The only way to find out exactly what he was doing, she decided, was to go down to the freight yards and see for herself.
————
She hadn’t talked to Hely in ages. Because he was the only seventh grader at the Band Clinic, he now thought he was too good to associate with Harriet. Never mind that he’d only been invited because the brass section was short on trombones. The last time she and Hely had spoken—by telephone, and she had called him—he’d talked of nothing but band, volunteering gossip about the big kids as if he actually knew them, referring to the drum majorette and the hot-shot brass soloists by first name. In a chatty but remote tone—as if she were a teacher, or a friend of his parents—he informed her of the many, many technical details of the half-time number they were working on: a Beatles medley, which the band would conclude by playing “Yellow Submarine” while forming a gigantic submarine (its propeller represented by a twirled baton) on the football field.
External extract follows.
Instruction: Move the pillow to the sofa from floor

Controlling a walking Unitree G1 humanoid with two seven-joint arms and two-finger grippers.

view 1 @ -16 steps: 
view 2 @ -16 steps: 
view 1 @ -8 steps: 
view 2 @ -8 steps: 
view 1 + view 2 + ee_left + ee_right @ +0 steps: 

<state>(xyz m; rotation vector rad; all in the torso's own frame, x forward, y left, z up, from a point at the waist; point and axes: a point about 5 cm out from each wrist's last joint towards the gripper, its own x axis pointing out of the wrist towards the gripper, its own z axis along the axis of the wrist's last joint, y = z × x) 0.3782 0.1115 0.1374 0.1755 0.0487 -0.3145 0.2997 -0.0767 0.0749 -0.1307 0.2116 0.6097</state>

Harriet listened in silence. She was silent, too, at Hely’s vague but enthusiastic interjections about how “crazy” the kids in the high-school band were. “The football players don’t have any fun. They have to get up and run laps while it’s still dark, Coach Cogwell screams at them all the time, it’s like the National Guards or something. But Chuck, and Frank, and Rusty, and the sophomores in the trumpet section … they are so much wilder than any of the guys on the football team.”
“Hmmn.”
“All they do is talk back and crack crazy jokes and they wear their sunglasses all day long. Mr. Wooburn’s cool, he doesn’t care. Like yesterday—wait, wait,” he said to Harriet, and then to some peevish voice in the background: “What?”
Conversation. Harriet waited. After a moment or two Hely returned.
“Sorry. I have to go practice,” he said virtuously. “Dad says I need to practice every day because my new trombone is worth a lot of money.”